Expected outcome fields

Expected outcomes can be more than a single text block. You can define:

  • text — Single line
  • textarea — Multi-line
  • chips-input — List of keywords (each compared in evaluation)
  • select — Dropdown (value must be one of the options)

When you pass initialTestCases, use an array of objects with type, label, and value (and for select, options). For new test cases, the runner uses defaultExpectedOutcomeSchema if you pass it; otherwise it uses a default single textarea.


API reference

Props

| Prop | Attribute | Type | Default | Description | |------|-----------|------|---------|-------------| | delayMs | delay-ms | number | 500 | Delay (ms) between API calls when running all tests (rate limiting). | | useSave | use-save | boolean | false | Show Save button and emit save events. | | initialTestCases | — | TestCase[] | undefined | Preload test cases. See types below. | | defaultExpectedOutcomeSchema | — | ExpectedOutcomeSchema | built-in | Schema for new test cases (field types and labels). | | evaluationSourceExtractors | — | EvaluationSourceExtractors | undefined | Registry of named extractors used by per-field evaluationSource: { type: 'custom', extractorId }. | | llmJudge | — | LlmJudge | undefined | Callback the runner invokes for every field with approach: 'llm-judge'. Receives { messages }, must return { criteria: [{ id, score, reason? }] }. Required if any field uses llm-judge. |

Events

| Event | Payload | Description | |-------|---------|-------------| | llmRequest | { prompt, resolve, reject } | Runner needs an LLM response. Call resolve({ text, metadata? }) or reject(error). | | save | { timestamp, testCases } | User clicked Save (only when useSave is true). Persist then call resetSavingState(). |

Methods

| Method | Description | |--------|-------------| | resetSavingState() | Call after you finish persisting a save so the Save button leaves loading state. Use a ref in React. | | getTestCases() | Returns the current in-memory test cases from the runner as Promise<TestCase[]>. |

Types

Import from llm-testrunner-components/react/types:

import type {
  TestCase,
  LLMRequestPayload,
  ModelResponsePayload,
  EvaluationSourceExtractors,
  SavePayload,
  ExpectedOutcomeSchema,
  ExpectedOutcomeField,
  EvaluationParameters,
  Criterion,
  JudgeMessage,
  JudgeResponse,
  LlmJudge,
} from "llm-testrunner-components/react/types";

Import and export

  • Import — Use the UI to load a JSON file. It must be an array of test cases. Invalid or empty files show an error.
  • Export test suite — Downloads a JSON file with the current test cases.
  • Export results — Downloads a CSV of the latest run (includes evaluation score).

Contributing

We welcome contributions. See CONTRIBUTING.md for how to get started (opening issues, pull request workflow, and code of conduct).


Releasing

Maintainers cut releases locally with npm run release:patch / :minor / :major. The script bumps the version, drafts a sectioned changelog with help from the Claude CLI, opens $EDITOR for review, then commits and tags on main. See RELEASING.md for the full flow, conventions, and troubleshooting.

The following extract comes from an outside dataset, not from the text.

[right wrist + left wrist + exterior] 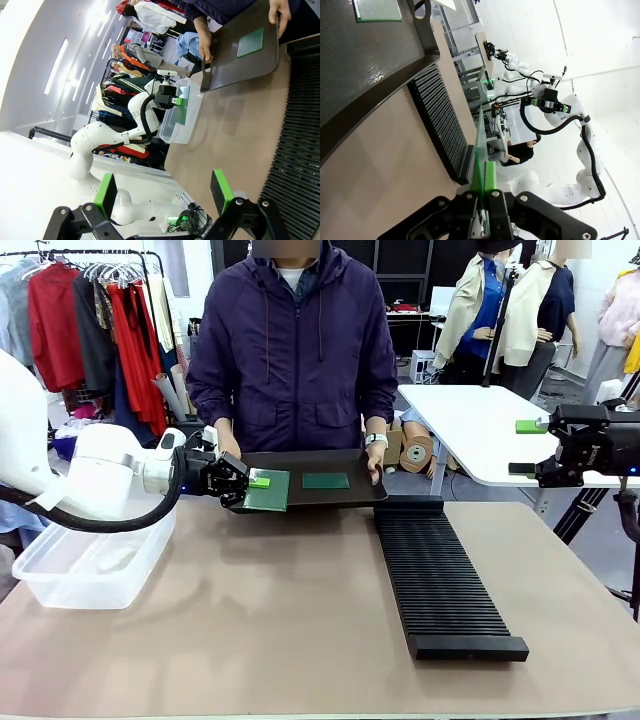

The changelog uses a Keep a Changelog-inspired format with icon-prefixed section headings (### 🚀 What's new, ### 🔧 Changed, ### 🐛 Fixed, ### 🔒 Security, …). See CHANGELOG.md for the published history.


License

The project is licensed under the MIT License.

Third-party licenses are in node_modules/<package>/. This project uses licensee and the Blue Oak Council permissive list; only dependencies with a Blue Oak bronze-or-better license (or an exception in .licensee.json) are allowed. Run npm run license-check to verify locally.